● **TASK OBJECTIVE**
Return exactly the lines below, starting with the one that has "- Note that" and going on through the one that has "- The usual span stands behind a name".

_ _ _ _ _ _ _

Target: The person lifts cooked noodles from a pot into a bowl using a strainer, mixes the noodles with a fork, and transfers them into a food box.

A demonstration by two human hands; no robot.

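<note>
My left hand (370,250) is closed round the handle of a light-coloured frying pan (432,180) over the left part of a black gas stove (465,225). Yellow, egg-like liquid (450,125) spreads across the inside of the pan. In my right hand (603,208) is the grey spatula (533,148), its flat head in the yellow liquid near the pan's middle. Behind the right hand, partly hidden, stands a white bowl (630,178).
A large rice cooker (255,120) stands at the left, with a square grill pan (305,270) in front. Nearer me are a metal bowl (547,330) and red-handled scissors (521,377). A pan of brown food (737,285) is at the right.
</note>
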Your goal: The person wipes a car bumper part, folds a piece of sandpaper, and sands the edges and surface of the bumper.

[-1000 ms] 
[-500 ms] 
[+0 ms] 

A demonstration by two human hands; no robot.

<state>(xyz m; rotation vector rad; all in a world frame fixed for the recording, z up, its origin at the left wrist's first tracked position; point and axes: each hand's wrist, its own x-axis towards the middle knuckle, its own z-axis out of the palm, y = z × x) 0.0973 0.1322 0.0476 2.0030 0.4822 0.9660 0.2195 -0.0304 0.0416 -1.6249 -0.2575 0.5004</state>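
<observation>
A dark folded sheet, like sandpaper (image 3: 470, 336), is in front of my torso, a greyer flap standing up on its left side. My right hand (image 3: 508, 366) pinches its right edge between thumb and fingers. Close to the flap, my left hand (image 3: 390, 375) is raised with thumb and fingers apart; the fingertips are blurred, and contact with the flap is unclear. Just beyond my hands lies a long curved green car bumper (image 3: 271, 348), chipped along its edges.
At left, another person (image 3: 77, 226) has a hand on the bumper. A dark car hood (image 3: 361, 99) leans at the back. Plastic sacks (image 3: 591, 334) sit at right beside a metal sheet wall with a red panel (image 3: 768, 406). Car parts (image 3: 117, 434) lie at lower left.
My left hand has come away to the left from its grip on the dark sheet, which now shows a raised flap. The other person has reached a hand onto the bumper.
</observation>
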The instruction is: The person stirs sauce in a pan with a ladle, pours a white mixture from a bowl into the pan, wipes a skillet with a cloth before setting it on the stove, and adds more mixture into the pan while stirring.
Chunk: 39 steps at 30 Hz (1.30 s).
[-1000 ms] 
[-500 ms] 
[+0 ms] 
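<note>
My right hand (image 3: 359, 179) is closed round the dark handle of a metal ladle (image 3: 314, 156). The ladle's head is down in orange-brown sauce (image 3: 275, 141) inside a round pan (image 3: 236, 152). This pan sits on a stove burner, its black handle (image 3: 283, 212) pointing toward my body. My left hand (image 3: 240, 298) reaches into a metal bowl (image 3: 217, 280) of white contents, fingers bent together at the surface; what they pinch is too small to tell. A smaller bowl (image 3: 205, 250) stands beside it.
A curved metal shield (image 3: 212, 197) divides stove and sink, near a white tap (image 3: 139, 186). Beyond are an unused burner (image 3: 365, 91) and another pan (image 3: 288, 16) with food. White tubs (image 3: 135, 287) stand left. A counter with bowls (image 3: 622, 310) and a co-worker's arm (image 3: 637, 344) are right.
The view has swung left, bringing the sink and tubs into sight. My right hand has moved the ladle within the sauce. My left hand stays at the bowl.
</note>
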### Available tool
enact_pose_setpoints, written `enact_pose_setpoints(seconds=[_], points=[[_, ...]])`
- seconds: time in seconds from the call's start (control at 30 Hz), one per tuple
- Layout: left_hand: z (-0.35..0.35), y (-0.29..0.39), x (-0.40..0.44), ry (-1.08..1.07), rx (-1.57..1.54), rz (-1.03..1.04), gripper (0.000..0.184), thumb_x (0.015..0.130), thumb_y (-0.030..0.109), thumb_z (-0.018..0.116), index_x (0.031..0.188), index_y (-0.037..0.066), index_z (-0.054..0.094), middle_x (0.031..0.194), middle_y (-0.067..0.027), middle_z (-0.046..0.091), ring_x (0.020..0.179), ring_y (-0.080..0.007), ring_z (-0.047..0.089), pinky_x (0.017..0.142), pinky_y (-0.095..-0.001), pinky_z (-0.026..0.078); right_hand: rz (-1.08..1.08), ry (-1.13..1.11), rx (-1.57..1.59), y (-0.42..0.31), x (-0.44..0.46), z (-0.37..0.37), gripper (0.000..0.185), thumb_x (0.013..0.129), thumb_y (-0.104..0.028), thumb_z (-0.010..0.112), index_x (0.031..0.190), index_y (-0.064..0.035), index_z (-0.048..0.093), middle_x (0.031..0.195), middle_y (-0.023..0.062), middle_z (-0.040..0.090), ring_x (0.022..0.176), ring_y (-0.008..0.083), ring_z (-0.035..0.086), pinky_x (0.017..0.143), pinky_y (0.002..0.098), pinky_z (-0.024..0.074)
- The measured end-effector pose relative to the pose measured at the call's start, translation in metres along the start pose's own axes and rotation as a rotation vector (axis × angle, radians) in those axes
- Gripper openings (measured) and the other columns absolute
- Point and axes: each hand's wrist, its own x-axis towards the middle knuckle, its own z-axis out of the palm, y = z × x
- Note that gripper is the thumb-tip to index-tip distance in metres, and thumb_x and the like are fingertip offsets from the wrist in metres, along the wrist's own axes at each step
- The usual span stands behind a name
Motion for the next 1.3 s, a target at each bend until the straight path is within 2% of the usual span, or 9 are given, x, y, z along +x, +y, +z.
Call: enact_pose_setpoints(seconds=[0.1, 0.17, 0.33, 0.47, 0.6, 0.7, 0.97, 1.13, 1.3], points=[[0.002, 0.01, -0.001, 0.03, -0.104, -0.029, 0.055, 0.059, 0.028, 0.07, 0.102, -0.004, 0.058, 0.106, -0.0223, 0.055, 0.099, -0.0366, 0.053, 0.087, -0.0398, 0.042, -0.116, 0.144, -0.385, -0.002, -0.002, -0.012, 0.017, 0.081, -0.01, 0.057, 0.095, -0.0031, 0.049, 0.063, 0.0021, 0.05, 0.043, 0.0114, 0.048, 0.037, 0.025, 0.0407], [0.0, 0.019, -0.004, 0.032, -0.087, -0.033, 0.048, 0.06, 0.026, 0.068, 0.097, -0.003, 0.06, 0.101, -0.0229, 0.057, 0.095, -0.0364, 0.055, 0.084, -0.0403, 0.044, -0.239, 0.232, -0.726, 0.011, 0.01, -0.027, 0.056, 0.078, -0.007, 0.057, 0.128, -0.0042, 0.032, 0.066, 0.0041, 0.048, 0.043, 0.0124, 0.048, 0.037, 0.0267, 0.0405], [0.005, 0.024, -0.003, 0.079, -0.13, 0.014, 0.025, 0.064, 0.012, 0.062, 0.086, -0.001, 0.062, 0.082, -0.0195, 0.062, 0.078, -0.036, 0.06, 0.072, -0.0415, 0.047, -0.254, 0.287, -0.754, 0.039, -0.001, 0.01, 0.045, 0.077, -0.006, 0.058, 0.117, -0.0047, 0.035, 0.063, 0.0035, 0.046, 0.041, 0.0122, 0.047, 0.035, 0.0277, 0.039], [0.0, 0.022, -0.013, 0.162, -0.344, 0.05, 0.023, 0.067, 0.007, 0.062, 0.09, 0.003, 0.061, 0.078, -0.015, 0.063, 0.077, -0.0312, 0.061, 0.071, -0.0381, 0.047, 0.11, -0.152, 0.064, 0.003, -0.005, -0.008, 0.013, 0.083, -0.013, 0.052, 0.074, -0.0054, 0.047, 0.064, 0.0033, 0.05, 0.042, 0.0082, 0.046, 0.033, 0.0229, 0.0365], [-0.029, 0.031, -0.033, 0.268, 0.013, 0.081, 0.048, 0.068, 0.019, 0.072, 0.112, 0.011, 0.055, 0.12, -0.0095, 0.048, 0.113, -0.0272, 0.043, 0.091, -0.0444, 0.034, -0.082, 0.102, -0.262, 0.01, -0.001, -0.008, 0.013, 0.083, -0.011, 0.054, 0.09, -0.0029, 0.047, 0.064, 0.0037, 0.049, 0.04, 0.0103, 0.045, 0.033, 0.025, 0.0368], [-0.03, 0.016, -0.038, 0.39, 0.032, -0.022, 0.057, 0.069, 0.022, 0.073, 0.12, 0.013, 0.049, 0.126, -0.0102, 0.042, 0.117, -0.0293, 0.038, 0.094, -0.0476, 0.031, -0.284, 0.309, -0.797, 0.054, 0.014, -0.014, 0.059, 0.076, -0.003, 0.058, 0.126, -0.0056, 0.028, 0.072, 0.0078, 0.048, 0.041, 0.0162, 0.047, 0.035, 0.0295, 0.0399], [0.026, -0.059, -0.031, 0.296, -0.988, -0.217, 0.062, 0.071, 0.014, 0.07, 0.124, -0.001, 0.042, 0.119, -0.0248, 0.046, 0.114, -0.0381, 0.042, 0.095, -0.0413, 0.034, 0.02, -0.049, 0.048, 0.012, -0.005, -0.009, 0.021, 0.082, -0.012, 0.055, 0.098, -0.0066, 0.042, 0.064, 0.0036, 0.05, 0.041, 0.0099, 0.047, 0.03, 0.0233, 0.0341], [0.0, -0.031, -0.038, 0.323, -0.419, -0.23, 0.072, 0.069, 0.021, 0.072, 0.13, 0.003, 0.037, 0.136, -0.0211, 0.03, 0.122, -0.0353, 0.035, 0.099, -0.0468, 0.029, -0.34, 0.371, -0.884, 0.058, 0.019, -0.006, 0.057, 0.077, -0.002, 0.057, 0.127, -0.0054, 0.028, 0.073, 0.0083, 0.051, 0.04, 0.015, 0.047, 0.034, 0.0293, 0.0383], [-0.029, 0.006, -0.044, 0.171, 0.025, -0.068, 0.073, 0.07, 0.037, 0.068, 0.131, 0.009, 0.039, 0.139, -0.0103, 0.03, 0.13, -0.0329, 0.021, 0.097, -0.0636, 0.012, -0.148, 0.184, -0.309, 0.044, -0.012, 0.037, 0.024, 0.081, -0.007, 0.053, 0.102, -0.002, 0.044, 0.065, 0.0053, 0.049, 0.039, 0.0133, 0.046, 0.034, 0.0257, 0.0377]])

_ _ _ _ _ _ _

● **WRITTEN ANSWER**
- Note that gripper is the thumb-tip to index-tip distance in metres, and thumb_x and the like are fingertip offsets from the wrist in metres, along the wrist's own axes at each step
- The usual span stands behind a name

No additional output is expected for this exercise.